> [ACTIVITY] After reading the data below, copy out every line that contains the word "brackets".

(Stored data)
--*--
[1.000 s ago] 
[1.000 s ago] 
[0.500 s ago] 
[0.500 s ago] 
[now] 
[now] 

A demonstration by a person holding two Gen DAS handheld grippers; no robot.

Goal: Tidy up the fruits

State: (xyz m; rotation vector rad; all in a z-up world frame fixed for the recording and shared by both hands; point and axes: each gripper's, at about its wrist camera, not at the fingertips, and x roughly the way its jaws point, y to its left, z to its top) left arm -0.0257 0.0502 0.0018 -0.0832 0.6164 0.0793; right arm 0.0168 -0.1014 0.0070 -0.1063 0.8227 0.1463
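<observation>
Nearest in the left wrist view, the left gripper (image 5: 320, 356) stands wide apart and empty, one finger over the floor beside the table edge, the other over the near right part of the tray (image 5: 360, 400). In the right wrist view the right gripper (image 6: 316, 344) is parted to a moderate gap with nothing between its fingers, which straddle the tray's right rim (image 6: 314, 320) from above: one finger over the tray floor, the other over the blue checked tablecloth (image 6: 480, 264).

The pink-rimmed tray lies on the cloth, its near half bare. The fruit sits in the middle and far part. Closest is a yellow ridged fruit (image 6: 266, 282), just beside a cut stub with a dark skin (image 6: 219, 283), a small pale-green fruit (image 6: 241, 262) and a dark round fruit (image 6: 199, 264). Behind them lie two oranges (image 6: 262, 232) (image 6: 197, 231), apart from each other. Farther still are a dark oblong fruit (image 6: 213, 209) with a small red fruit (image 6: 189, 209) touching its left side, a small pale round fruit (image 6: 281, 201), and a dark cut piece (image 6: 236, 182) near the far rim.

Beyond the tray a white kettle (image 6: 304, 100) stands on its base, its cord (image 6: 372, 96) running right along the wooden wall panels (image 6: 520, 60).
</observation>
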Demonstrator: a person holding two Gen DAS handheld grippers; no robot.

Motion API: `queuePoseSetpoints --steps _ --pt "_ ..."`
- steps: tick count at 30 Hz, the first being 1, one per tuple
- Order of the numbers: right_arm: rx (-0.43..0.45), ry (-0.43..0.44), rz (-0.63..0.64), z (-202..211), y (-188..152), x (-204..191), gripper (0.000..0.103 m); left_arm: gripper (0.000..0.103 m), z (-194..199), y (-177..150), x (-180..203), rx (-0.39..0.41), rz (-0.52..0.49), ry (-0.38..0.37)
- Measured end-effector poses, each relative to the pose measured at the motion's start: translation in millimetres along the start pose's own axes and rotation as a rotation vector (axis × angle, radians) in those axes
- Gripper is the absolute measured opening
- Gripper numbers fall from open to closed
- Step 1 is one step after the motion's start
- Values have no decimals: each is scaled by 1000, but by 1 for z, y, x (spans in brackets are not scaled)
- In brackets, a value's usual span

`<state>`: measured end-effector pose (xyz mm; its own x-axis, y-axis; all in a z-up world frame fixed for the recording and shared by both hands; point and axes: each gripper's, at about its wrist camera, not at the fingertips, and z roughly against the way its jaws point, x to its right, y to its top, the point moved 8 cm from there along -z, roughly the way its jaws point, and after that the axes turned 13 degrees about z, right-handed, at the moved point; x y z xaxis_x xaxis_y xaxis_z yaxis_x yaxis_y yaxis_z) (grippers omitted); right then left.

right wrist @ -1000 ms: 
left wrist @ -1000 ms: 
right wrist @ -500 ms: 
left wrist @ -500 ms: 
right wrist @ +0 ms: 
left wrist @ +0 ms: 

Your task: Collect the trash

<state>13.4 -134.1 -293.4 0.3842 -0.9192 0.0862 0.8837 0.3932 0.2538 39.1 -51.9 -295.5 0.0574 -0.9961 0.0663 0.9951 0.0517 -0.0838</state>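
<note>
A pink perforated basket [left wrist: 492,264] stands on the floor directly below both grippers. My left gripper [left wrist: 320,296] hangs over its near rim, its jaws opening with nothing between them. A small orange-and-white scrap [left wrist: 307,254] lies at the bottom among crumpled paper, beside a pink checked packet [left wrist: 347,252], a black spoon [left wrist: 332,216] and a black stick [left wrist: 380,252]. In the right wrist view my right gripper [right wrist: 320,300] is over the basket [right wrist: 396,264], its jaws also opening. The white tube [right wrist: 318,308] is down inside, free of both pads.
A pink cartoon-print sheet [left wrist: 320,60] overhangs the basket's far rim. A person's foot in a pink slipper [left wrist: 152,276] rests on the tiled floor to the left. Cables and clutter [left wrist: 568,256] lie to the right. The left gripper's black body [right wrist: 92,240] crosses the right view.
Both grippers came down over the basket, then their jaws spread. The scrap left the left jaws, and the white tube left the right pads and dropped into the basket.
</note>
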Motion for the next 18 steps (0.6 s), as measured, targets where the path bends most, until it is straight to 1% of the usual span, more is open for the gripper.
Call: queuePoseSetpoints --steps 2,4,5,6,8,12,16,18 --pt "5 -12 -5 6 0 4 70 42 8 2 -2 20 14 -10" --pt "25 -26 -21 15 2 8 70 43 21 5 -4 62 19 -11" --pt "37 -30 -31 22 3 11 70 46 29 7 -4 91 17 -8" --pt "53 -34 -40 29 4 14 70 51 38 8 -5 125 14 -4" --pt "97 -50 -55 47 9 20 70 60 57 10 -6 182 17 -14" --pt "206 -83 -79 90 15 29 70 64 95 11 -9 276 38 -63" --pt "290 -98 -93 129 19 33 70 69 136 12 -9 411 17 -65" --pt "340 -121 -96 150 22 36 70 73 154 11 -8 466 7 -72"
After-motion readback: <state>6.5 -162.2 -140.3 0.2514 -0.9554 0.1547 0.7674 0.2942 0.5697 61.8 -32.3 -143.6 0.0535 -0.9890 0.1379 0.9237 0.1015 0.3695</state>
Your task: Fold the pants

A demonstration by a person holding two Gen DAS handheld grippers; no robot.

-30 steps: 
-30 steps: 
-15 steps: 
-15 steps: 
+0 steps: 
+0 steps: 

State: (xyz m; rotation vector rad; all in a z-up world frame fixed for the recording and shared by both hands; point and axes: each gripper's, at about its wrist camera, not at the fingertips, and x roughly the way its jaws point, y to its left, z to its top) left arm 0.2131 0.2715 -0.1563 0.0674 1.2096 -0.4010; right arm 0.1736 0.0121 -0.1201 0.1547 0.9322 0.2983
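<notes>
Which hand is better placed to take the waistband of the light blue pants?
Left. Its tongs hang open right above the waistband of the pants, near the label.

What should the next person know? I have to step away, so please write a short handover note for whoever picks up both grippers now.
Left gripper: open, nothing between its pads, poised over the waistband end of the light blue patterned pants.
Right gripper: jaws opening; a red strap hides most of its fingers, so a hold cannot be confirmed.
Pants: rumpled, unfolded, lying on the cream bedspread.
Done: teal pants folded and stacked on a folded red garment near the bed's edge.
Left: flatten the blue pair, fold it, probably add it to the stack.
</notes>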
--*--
> [RESULT]
- Values have no decimals: each is scaled by 1000, but by 1 for z, y, x (spans in brackets are not scaled)
- In brackets, a value's usual span

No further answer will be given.